Exercise prompt:
Copy out all the lines of the data precisely, omitting any pictures.

Information provided:
--------------------------------------------------
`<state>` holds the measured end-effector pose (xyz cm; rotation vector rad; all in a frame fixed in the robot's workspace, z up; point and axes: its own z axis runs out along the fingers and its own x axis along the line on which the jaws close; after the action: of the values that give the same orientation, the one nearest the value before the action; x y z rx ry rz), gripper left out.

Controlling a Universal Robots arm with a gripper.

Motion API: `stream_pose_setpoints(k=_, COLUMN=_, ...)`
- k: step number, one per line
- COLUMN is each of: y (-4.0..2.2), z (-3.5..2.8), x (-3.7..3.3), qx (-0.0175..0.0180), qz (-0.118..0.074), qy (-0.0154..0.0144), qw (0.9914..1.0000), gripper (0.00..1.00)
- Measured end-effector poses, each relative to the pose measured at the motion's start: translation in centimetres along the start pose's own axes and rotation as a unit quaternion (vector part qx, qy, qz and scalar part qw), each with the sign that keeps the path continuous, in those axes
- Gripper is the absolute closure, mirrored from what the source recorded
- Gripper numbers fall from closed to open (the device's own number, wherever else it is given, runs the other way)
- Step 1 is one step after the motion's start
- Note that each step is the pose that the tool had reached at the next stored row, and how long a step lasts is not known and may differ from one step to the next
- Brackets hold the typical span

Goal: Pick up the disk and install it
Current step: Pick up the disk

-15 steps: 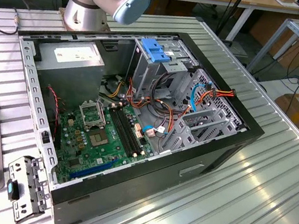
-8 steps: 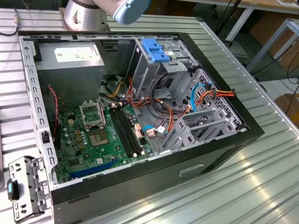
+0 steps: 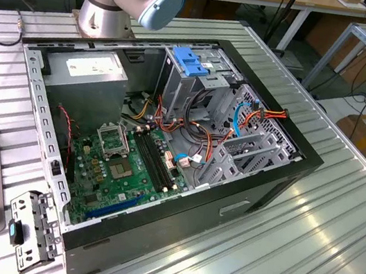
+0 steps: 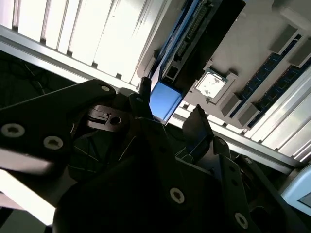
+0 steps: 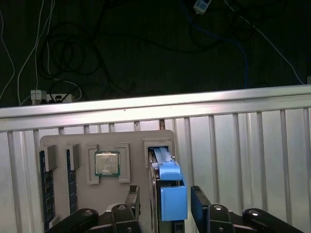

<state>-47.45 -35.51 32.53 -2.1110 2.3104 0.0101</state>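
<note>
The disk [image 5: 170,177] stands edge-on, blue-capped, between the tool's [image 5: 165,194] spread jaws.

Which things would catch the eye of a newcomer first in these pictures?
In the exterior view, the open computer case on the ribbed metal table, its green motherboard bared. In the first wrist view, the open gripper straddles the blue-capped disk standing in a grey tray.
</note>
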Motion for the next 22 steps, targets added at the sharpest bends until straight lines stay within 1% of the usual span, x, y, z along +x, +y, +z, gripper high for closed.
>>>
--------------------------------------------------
The answer:
`<state>` holds the measured end-effector pose (xyz cm; rotation vector rad; all in a frame fixed in the robot's workspace, z up; point and axes: its own z axis runs out along the fingers and its own x axis along the line on which the jaws close; after the action: of the values that give the same orientation, the one nearest the value before the action; x y z rx ry rz), gripper left out.

Controlling a Universal Robots arm with a gripper.

Motion API: `stream_pose_setpoints(k=_, COLUMN=_, ...)`
- k: step number, one per line
- COLUMN is each of: y (-4.0..2.2), z (-3.5..2.8), x (-3.7..3.3), qx (-0.0175..0.0180), qz (-0.118..0.074), qy (-0.0154..0.0144), qw (0.9914..1.0000), gripper (0.00..1.00)
- Measured end-effector poses, each relative to the pose measured at the motion's start: translation in centimetres along the start pose's own axes and rotation as a unit quaternion (vector part qx, qy, qz and scalar part qw), each with the sign that keeps the path continuous, in those axes
- Gripper is the absolute closure, mirrored from what the source recorded
- Gripper numbers fall from closed to open (the device's own number, wherever else it is given, runs the other way)
- Step 1 is one step after the motion's start
- Note that each step is the pose that the tool had reached at the next stored row, and how long a step lasts is not known and may differ from one step to the next
- Brackets hold the typical span

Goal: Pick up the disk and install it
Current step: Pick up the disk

-15 steps: 
-8 steps: 
+0 steps: 
+0 steps: 
+0 steps: 

<state>-47.45 -35.51 32.53 -2.1110 2.3104 0.0101</state>
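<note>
The disk [image 5: 170,177] stands edge-on, blue-capped, between the tool's [image 5: 165,194] spread jaws.

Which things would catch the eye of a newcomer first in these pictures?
In the exterior view, the open computer case on the ribbed metal table, its green motherboard bared. In the first wrist view, the open gripper straddles the blue-capped disk standing in a grey tray.
</note>
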Motion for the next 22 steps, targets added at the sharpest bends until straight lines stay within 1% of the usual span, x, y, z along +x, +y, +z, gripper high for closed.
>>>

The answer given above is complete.